# More E-bikes



## DeathBlade556 (Jul 19, 2008)

After digging around in my junk box I couldn't find my 8T sprocket but I did fine a 48T and a 11T so its 4.3:1 now and a bit of math I think I'll limit the motor to a max of 24V @ 100amps that should give me 2400watt or 3.2ish HP. Its just finding a controller that will work with the Hall sensor throttles I have.
I did a bit of searching and the no load speed of the winch is 10.5 feet per minute or 20rpm and with a 153:1 gear ratio

20 * 153 = 3060rpm

3060 / 4.3 = 711 RPM at the rear tire 

711 * 84.75" = 60,257"

60,257" / 12" = 5021'

5280' / 60sec = 88fps

5021' / 88 = 57.06mph 

OK this is at no load speed so its a pipe dream.

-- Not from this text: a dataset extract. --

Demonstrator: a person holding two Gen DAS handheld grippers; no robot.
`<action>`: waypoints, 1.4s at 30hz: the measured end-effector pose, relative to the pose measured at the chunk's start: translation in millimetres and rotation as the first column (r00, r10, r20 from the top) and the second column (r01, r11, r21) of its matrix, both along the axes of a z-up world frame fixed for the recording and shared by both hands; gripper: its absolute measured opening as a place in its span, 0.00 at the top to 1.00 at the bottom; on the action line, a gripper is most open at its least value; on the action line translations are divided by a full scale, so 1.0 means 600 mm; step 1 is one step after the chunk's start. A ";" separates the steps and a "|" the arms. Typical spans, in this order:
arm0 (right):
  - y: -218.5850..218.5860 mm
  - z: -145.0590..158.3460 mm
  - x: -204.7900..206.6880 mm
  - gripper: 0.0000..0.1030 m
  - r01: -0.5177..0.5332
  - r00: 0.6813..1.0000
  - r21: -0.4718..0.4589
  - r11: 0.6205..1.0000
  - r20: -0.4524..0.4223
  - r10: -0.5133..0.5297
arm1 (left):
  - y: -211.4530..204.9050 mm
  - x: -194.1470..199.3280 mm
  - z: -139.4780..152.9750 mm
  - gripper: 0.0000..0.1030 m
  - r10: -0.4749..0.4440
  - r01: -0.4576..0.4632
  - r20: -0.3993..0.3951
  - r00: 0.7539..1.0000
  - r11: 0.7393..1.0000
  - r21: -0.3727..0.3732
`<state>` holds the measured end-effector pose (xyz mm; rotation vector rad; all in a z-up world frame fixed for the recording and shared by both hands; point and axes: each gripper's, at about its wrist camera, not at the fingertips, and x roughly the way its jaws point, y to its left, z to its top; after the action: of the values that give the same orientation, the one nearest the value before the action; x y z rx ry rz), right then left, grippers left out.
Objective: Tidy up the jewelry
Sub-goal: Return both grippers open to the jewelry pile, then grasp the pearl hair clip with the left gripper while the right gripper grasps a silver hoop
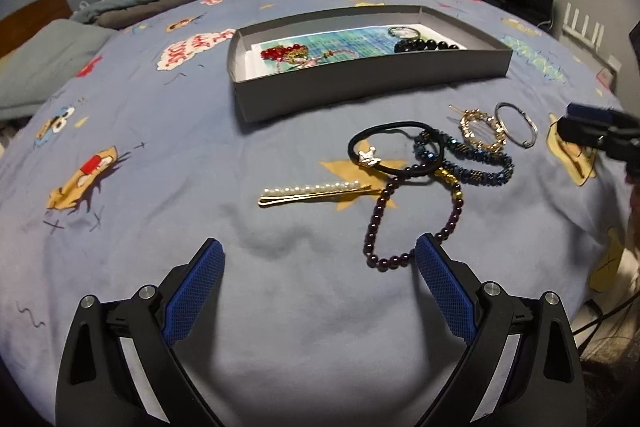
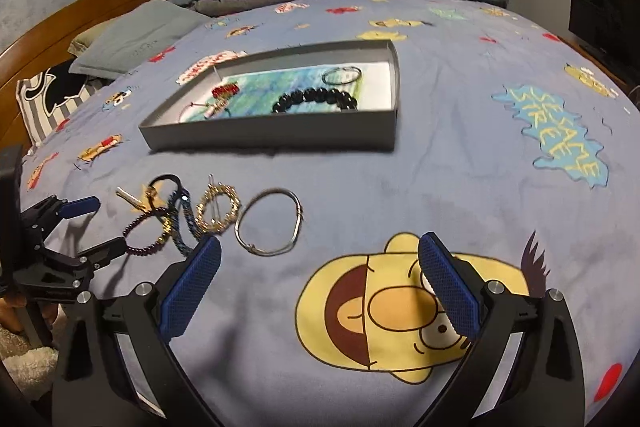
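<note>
Blue-padded left gripper [image 1: 320, 259] and right gripper [image 2: 320, 255], both mine, jaws apart, empty. Purple bead bracelet [image 1: 412, 223], pearl hairpin [image 1: 316, 191] mid-frame on bedspread [image 1: 160, 227]; grey box [image 1: 360, 89] above.

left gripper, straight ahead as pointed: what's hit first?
Probably the gold hairpin with white pearls, lying crosswise on the blue bedspread ahead of the open left gripper. The dark purple bead bracelet sits nearer but beside its right finger. Depth is uncertain.
</note>
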<state>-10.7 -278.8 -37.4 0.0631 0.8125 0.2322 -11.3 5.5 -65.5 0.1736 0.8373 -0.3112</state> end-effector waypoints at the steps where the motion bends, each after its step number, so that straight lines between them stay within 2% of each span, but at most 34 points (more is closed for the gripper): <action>1: 0.002 -0.003 0.001 0.05 -0.001 1.000 -0.002 1.000 -0.004 0.001 | 0.002 0.001 0.001 0.07 0.005 -0.005 0.007 1.000 1.000 -0.003; 7: 0.013 -0.004 0.000 0.06 -0.022 1.000 -0.024 0.999 0.007 0.023 | 0.013 0.017 0.012 0.09 0.021 -0.020 0.017 1.000 0.999 -0.051; 12: 0.022 -0.008 0.003 0.18 -0.042 0.999 -0.031 0.999 0.002 0.042 | 0.018 0.039 0.014 0.10 0.051 -0.050 0.011 0.999 0.995 -0.084; 15: 0.029 -0.014 0.004 0.23 -0.060 0.998 -0.034 0.998 -0.007 0.060 | 0.013 0.050 0.012 0.17 0.055 -0.054 0.011 0.998 0.996 -0.069; 21: 0.037 -0.017 0.005 0.28 -0.074 0.997 -0.034 0.997 -0.012 0.074 | 0.005 0.057 0.005 0.17 0.047 -0.046 0.008 0.999 0.996 -0.072; 28: 0.041 -0.020 0.009 0.32 -0.078 0.997 -0.040 0.996 -0.011 0.077 | 0.000 0.059 -0.005 0.19 0.045 -0.044 0.006 0.999 0.998 -0.042; 30: 0.043 -0.020 0.009 0.33 -0.080 0.997 -0.043 0.996 -0.010 0.079 | 0.000 0.057 -0.007 0.23 0.049 -0.048 0.016 0.999 0.998 -0.028; 32: 0.044 -0.019 0.009 0.34 -0.081 0.997 -0.044 0.996 -0.007 0.081 | 0.004 0.058 -0.008 0.32 0.060 -0.060 0.019 0.998 0.998 -0.018; 35: 0.044 -0.019 0.009 0.37 -0.081 0.997 -0.044 0.996 -0.005 0.081 | 0.014 0.058 -0.006 0.35 0.061 -0.060 0.011 0.998 0.997 -0.037; 42: 0.060 -0.024 0.019 0.43 -0.092 0.996 -0.073 0.993 -0.001 0.093 | 0.016 0.056 -0.004 0.35 0.064 -0.064 0.000 0.998 0.997 -0.051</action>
<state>0.6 -243.0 -51.9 -0.0435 0.8214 0.2898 22.1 15.1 -67.7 0.0999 0.8308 -0.2721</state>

But I think at 24V I can crank out a bit more than the 27mph I calculated previously


----------



## ice (Sep 8, 2008)

Wow! Those are some really awesome vids! Thanks a lot for sharing!


----------



## DeathBlade556 (Jul 19, 2008)

Well I took the winch to out machine shop and broke it down, checked the brushes, drilled some vents, milled out the bottom, and then checked the RPM with a tachometer I got 3450rpm no load, with a straight connection to a 24V SLA 7ah pack, but I checked the voltage and the pack was nearly discharged. So I'll try it again with a set of 17ah cells that I have charging. 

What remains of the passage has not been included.